Exercise requirements: The following data has a line with "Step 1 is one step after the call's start" and a line with "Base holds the". Write out exactly those lines and all the lines between them.

Given data:
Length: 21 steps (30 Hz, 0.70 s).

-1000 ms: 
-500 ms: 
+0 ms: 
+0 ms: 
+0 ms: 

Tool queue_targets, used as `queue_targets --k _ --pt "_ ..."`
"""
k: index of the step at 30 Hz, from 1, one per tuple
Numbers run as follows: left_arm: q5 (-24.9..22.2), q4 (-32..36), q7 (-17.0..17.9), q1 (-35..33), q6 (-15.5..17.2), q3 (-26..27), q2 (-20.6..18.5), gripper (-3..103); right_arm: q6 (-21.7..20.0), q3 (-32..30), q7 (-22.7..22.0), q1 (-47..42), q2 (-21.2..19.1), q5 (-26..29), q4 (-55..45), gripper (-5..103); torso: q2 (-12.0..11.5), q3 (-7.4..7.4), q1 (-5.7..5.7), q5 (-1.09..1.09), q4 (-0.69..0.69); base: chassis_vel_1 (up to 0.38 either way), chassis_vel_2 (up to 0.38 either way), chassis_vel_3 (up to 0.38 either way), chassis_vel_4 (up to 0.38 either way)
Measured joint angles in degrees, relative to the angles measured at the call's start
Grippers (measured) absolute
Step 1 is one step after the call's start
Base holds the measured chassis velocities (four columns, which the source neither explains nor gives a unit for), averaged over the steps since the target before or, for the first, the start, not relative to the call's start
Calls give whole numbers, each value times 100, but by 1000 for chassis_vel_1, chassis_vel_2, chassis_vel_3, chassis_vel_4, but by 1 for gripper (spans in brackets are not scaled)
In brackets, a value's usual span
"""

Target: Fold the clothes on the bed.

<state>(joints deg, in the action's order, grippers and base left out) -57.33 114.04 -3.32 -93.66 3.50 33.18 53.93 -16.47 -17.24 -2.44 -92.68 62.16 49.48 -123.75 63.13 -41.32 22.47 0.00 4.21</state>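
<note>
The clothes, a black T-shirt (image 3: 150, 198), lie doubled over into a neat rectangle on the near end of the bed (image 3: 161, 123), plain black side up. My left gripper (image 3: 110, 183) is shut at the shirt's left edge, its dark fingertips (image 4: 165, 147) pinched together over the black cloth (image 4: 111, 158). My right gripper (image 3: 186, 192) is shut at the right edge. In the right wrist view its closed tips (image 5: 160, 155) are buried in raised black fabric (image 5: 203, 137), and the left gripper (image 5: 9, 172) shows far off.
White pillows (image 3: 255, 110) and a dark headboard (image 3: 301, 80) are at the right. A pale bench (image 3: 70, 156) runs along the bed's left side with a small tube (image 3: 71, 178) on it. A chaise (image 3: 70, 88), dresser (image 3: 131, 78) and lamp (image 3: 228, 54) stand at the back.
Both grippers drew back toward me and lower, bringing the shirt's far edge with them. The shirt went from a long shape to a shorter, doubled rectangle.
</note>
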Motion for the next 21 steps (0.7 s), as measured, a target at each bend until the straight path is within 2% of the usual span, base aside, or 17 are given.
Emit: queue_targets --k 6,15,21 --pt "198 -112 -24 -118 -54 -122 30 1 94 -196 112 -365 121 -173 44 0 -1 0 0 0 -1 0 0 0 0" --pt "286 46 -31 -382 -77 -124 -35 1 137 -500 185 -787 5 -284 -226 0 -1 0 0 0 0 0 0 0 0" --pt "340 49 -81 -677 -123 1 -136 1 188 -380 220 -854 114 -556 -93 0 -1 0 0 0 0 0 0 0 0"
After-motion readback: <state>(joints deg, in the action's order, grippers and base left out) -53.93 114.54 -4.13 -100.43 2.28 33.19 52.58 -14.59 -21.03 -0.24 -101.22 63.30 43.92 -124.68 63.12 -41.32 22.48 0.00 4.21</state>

Output for this exercise:
Step 1 is one step after the call's start
Base holds the measured chassis velocities (four columns, which the source neither explains nor gives a unit for), averaged over the steps since the target before or, for the first, the start, not relative to the call's start

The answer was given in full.